* **Exercise aim**
Set down all of the data exactly. Pictures stay out of the copy.

* **Source material**
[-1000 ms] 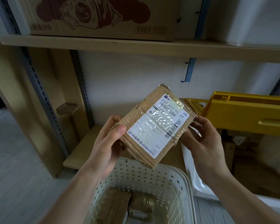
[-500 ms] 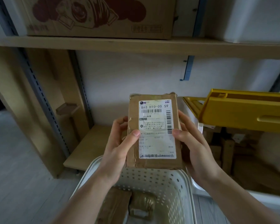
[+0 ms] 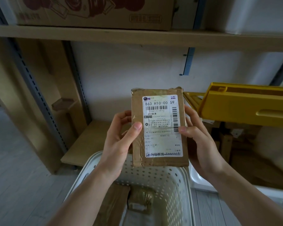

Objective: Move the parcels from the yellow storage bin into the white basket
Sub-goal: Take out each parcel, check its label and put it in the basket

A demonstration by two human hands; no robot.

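Wooden shelving (image 3: 137,36) backs a glossy yellow storage bin (image 3: 245,103) at right and a perforated white basket (image 3: 168,181) holding two taped parcels. Above the basket's far rim, a flat cardboard parcel (image 3: 158,128) stands upright, its edges pinched by the left hand (image 3: 119,142) and right hand (image 3: 201,141).

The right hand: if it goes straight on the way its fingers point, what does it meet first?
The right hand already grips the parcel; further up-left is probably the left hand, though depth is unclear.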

* **Output below**
[-1000 ms] 
[-500 ms] 
[+0 ms] 

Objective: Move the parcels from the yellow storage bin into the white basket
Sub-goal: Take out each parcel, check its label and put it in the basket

A demonstration by two human hands; no robot.

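Wooden shelving (image 3: 137,36) backs a glossy yellow storage bin (image 3: 245,103) at right and a perforated white basket (image 3: 168,181) holding two taped parcels. Above the basket's far rim, a flat cardboard parcel (image 3: 158,128) stands upright, its edges pinched by the left hand (image 3: 119,142) and right hand (image 3: 201,141).

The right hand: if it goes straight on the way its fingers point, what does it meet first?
The right hand already grips the parcel; further up-left is probably the left hand, though depth is unclear.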

Nothing more remains for this exercise.